Carson smiled. "I still am, you know. Just because my patient is a large city, doesn't mean I'm not still doing what I love best." Even as he said it, he understood how true it was. In some ways what he was doing felt exactly the same as being a doctor to live, human patients.
There was silence and Carson had time to wonder if Murdoc was going to respond. Carson waited, still resting his fingers on the charge-relay casing. The metal was cool, felt more like ceramic. But he knew it was metal, could even call up the exact details for manufacturing the casing if he wanted. He made a mental note -- literally, scrawling the words on the notepad section of the screen in his eyes -- reminding himself to share the information for Dr. Zelenka and the other engineers.
He thought of John's positive reinforcement for remembering to do that sort of thing and flushed.
It isn't the same thing, Murdoc said, and Carson started before he realised Murdoc was responding to what he'd said about being a doctor, and not his thoughts of John and menthol-flavoured blowjobs in the corridors.
"No, it isn't the same thing. But my patient is getting better and I can *fix* what's wrong, instead of use surgery and drugs and hoping for the best." He looked around the workshop. "It isn't the same," he agreed. "But I don't mind."
He couldn't say, precisely, how much he liked it. He didn't hate it -- otherwise he wouldn't have bothered. It didn't give him the thrill that exploring genetics did, nor the warmth of connection that being a healer did.
But there was something in it. The fact his patient wouldn't die? The fact that there was no pain or suffering, just a broken body to repair?
He didn't know. What he did know was that sitting here in the workshop was where he wanted to be. The charge-relay would take days to fix, but he was growing eager to get started. When it was completed he would take it down and install it, and it would either work or he would come back and try again.
It was like medicine without all the danger, he realised. Cold, unfeeling machines and devices that didn't care if he took a week off, or his hands slipped and he had to try again, or if he failed three times in a row before finally making things work.
He wondered if he should be ashamed of wanting this. A coward's medicine, where nobody suffered and nobody died. But as Dr. Weir had said, what he was doing here was important. He'd already given more to the expedition as a repairman than he had as a doctor, after all.

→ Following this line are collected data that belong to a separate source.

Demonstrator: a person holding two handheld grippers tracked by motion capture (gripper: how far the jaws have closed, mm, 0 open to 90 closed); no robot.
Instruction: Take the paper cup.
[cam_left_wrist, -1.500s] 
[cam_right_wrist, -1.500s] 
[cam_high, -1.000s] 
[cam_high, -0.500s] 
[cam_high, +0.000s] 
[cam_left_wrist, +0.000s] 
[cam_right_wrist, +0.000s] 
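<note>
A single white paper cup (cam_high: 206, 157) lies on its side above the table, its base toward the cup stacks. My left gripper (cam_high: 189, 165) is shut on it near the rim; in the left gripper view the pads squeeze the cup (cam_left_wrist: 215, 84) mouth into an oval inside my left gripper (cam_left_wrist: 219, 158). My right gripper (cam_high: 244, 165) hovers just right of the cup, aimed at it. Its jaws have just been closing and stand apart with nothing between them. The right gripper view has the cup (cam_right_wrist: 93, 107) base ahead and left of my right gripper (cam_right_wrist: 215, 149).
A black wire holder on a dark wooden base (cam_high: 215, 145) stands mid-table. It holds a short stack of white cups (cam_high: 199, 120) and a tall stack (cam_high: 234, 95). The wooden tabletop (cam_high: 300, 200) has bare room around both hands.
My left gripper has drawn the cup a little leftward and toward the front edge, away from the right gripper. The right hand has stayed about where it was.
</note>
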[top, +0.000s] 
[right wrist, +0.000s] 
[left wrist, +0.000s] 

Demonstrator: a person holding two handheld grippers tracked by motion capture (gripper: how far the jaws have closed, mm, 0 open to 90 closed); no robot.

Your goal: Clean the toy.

That's not true, Murdoc whispered. Carson didn't want to listen, but Murdoc pulled up a file. His own personnel records, Carson realised. Reluctantly he opened them.
There was a list of all the patients he'd treated. All of them, from the lives he'd saved all the way to the ones he'd given band-aids and aspirin to.
Do you really think they'd appreciate knowing you think that charge-relay is more important? Murdoc asked.
Carson didn't respond. He saw, and looked away from, John's name.
"All right," he said quietly. "You've made your point." He picked up the charge-relay and brought up its schematics. "They're both important."
The interface display flickered and the schemata for the charge-relay disappeared.
Why don't you go back to the lab? Murdoc suggested.
"It's all right," he said, sighing. "I actually do want to do this."
The scroll of repairs shifted to the bottom of the list, where the most trivial of repairs were found. Carson frowned and tried to move it, but the scroll didn't budge. The display screen showed a map of the nearby corridors, with the medical lab highlighted.
"I don't need to--" he began, trying to call up the repair screen for the charge-relay again.
He got a diagram of a grain cooker.
Carson sighed again. "All right, all right. I'm going." He set the charge-relay down and stood up.
The interface remained frozen as he left the workshop. He poked at it a couple of times, but couldn't make it change until he was staring through the microscope at a slide of Wraith cells and the line of the repair scroll was in the way. Then it shifted to the edge of his vision and the display map dimmed as far as it would go, clearing his line of sight.
He stayed where he was, despite the sense of victory, because he thought maybe he was onto something with figuring out just what sort of creature the Wraith were. There was something about them and the bug he'd taken from John's neck, that made him think they were related.